**Action item:** What you give back must match the data below character for character.

**Data:**
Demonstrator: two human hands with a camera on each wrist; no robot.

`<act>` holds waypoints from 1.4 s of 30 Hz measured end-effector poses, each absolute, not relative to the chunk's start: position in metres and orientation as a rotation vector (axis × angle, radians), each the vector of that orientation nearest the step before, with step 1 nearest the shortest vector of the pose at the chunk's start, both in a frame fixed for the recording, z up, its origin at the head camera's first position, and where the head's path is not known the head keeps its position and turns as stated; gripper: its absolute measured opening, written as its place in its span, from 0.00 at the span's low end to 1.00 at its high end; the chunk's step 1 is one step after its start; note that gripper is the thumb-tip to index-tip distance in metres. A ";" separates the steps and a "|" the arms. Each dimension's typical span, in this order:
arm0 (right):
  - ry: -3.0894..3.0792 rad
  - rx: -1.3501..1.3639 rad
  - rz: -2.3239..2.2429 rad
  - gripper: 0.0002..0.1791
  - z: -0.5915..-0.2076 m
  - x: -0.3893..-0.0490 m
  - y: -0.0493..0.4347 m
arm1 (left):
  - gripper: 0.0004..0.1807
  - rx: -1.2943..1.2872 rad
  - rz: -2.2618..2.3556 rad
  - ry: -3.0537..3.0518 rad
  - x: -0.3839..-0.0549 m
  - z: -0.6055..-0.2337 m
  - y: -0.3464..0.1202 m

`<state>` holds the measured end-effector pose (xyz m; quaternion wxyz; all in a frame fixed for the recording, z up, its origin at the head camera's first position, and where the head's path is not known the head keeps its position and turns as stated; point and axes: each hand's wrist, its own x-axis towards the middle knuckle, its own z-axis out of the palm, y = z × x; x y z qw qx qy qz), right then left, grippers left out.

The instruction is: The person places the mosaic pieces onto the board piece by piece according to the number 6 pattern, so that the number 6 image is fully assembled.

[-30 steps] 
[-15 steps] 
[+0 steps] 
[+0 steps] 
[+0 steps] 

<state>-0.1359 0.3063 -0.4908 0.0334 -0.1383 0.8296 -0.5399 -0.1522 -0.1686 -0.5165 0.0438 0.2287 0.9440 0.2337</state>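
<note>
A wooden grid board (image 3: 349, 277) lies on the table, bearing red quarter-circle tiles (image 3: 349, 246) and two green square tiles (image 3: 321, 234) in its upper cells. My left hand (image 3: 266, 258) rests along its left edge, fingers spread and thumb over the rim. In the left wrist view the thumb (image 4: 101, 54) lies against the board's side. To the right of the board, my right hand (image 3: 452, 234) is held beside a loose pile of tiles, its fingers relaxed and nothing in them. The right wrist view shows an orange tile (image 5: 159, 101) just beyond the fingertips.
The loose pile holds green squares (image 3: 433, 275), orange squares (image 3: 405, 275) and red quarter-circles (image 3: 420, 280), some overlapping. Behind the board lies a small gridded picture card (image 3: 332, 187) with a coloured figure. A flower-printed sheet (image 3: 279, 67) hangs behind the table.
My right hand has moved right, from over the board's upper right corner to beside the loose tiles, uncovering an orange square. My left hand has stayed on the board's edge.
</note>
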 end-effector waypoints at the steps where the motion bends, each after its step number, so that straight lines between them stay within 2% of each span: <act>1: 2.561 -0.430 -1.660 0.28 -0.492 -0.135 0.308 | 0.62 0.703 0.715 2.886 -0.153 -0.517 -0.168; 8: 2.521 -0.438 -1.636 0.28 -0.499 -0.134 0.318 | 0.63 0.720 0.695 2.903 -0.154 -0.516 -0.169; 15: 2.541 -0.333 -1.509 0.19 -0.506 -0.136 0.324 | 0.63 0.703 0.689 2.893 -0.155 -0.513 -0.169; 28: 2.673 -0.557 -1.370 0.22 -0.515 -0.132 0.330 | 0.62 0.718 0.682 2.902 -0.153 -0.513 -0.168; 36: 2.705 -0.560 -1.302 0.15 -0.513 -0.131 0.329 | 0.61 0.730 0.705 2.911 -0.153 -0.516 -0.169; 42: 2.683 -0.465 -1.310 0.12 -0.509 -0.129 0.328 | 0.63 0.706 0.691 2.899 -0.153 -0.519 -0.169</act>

**Solution to this problem:**
Demonstrator: two human hands with a camera on each wrist; no robot.

`<act>` holds waypoints from 1.4 s of 30 Hz measured end-effector poses, each absolute, not relative to the chunk's start: position in metres and orientation as a rotation vector (axis × angle, radians), each the vector of that orientation nearest the step before, with step 1 nearest the shortest vector of the pose at the chunk's start, both in a frame fixed for the recording, z up, its origin at the head camera's first position, and where the head's path is not known the head keeps its position and turns as stated; gripper: its absolute measured opening, written as its place in its span, from 0.00 at the span's low end to 1.00 at its high end; the chunk's step 1 is one step after its start; note that gripper is the thumb-tip to index-tip distance in metres. A ";" separates the steps and a "|" the arms. Each dimension's typical span, in this order:
arm0 (right):
  - ry: -3.0894..3.0792 rad
  - rx: -1.3501..1.3639 rad
  - rz: -2.3239..2.2429 rad
  - gripper: 0.0002..0.1791
  - z: -0.5915..-0.2076 m
  - x: -0.3893..-0.0490 m
  - y: -0.0493..0.4347 m
arm1 (left):
  - gripper: 0.0004..0.1807
  - rx: -1.2943..1.2872 rad
  - rz: -2.2618..2.3556 rad
  - ry: -3.0537..3.0518 rad
  - x: -0.3839..-0.0549 m
  - z: -0.6055..-0.2337 m
  - y: -0.3464..0.1202 m

`<state>` holds the measured end-effector pose (xyz m; quaternion wxyz; all in a frame fixed for the recording, z up, its origin at the head camera's first position, and where the head's path is not known the head keeps its position and turns as stated; point and axes: each hand's wrist, its own x-axis towards the middle knuckle, its own z-axis out of the palm, y = z × x; x y z qw qx qy qz), right then left, grippers left out.

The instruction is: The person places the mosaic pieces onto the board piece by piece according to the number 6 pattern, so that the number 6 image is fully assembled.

[-30 steps] 
[-15 steps] 
[+0 steps] 
[+0 steps] 
[+0 steps] 

<state>-0.1359 0.3063 -0.4908 0.0334 -0.1383 0.8296 -0.5399 -0.1522 -0.1686 -0.5165 0.0438 0.2287 0.9440 0.2337</state>
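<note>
A wooden grid board (image 3: 349, 277) lies on the table, bearing red quarter-circle tiles (image 3: 349, 246) and two green square tiles (image 3: 321, 234) in its upper cells. My left hand (image 3: 266, 258) rests along its left edge, fingers spread and thumb over the rim. In the left wrist view the thumb (image 4: 101, 54) lies against the board's side. To the right of the board, my right hand (image 3: 452, 234) is held beside a loose pile of tiles, its fingers relaxed and nothing in them. The right wrist view shows an orange tile (image 5: 159, 101) just beyond the fingertips.
The loose pile holds green squares (image 3: 433, 275), orange squares (image 3: 405, 275) and red quarter-circles (image 3: 420, 280), some overlapping. Behind the board lies a small gridded picture card (image 3: 332, 187) with a coloured figure. A flower-printed sheet (image 3: 279, 67) hangs behind the table.
My right hand has moved right, from over the board's upper right corner to beside the loose tiles, uncovering an orange square. My left hand has stayed on the board's edge.
</note>
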 end-effector waypoints at the steps where the motion bends, each after its step number, so that straight lines between them stay within 2% of each span: <act>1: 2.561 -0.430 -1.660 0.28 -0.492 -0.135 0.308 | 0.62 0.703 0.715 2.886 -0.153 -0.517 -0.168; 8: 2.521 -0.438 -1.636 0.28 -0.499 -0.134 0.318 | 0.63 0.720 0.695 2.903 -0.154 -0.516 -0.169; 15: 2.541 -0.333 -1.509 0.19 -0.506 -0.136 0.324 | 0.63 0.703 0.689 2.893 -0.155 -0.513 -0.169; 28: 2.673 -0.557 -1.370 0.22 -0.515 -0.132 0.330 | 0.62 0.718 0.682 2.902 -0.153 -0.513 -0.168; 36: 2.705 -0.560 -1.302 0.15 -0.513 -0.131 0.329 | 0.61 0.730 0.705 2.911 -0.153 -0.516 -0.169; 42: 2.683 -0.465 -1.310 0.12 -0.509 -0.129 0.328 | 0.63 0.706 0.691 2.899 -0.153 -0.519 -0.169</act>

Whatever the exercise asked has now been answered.